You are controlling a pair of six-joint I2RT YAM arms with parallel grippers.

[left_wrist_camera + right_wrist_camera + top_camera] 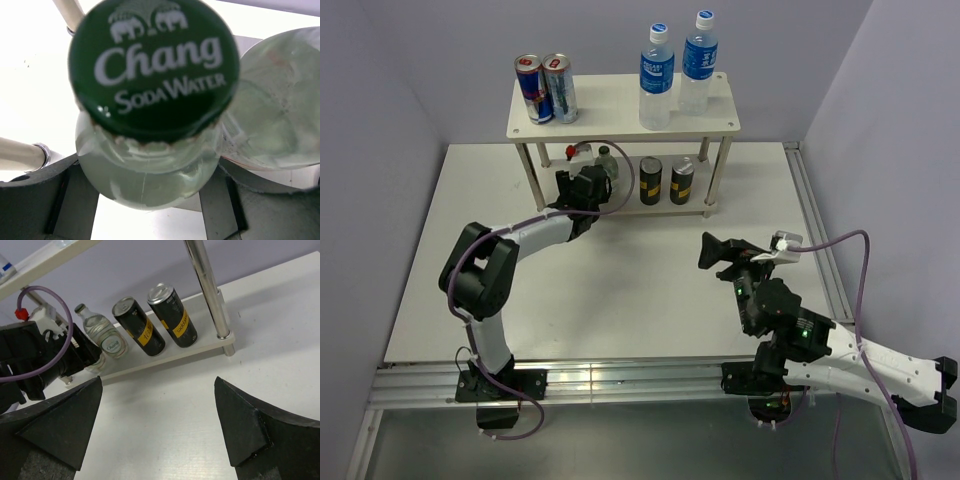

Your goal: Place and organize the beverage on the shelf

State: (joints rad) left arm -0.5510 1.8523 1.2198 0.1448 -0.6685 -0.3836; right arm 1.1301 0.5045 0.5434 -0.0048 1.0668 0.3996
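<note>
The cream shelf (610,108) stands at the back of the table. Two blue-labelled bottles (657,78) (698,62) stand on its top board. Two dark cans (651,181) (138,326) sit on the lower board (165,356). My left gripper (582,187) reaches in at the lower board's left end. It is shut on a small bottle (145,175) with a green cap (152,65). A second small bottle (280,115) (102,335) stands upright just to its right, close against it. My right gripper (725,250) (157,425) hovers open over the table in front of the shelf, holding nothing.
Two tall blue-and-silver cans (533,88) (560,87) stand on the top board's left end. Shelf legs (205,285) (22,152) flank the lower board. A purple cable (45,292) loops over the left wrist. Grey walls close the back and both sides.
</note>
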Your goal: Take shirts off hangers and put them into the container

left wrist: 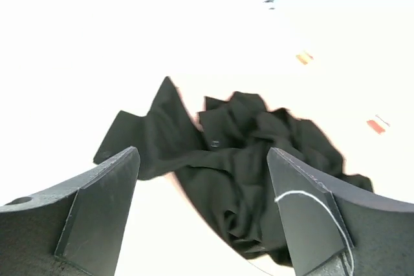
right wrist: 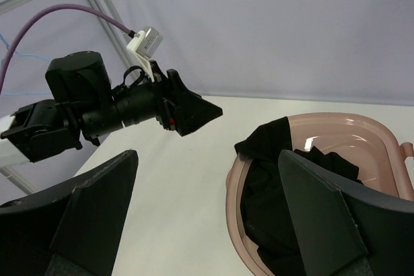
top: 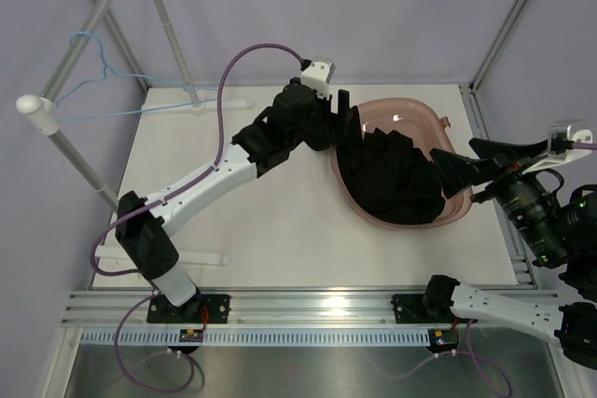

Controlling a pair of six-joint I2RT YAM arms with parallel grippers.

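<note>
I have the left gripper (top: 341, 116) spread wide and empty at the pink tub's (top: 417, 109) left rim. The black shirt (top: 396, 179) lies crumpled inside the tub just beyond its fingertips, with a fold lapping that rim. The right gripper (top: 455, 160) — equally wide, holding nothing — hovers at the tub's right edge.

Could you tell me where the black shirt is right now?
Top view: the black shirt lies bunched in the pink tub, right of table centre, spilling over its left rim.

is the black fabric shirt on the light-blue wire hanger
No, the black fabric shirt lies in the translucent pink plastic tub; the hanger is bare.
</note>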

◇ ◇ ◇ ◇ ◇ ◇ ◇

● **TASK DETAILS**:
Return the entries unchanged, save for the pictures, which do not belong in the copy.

● **WRITTEN SOLUTION**:
You are controlling a pair of six-joint I2RT YAM arms with parallel grippers.

[left_wrist_camera + right_wrist_camera + top_camera] 

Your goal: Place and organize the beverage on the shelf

State: (joints rad) left arm -0.5510 1.8523 1.2198 0.1448 -0.6685 -0.3836; right arm 1.1301 0.5045 0.5434 -0.0048 1.0668 0.3996
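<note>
The cream shelf (610,108) stands at the back of the table. Two blue-labelled bottles (657,78) (698,62) stand on its top board. Two dark cans (651,181) (138,326) sit on the lower board (165,356). My left gripper (582,187) reaches in at the lower board's left end. It is shut on a small bottle (145,175) with a green cap (152,65). A second small bottle (280,115) (102,335) stands upright just to its right, close against it. My right gripper (725,250) (157,425) hovers open over the table in front of the shelf, holding nothing.
Two tall blue-and-silver cans (533,88) (560,87) stand on the top board's left end. Shelf legs (205,285) (22,152) flank the lower board. A purple cable (45,292) loops over the left wrist. Grey walls close the back and both sides.
</note>
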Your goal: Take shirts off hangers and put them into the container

left wrist: 
right wrist: 
top: 

Controlling a pair of six-joint I2RT YAM arms with parallel grippers.

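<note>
I have the left gripper (top: 341, 116) spread wide and empty at the pink tub's (top: 417, 109) left rim. The black shirt (top: 396, 179) lies crumpled inside the tub just beyond its fingertips, with a fold lapping that rim. The right gripper (top: 455, 160) — equally wide, holding nothing — hovers at the tub's right edge.

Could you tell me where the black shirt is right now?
Top view: the black shirt lies bunched in the pink tub, right of table centre, spilling over its left rim.

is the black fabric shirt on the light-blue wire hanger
No, the black fabric shirt lies in the translucent pink plastic tub; the hanger is bare.
</note>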

The exercise is complete.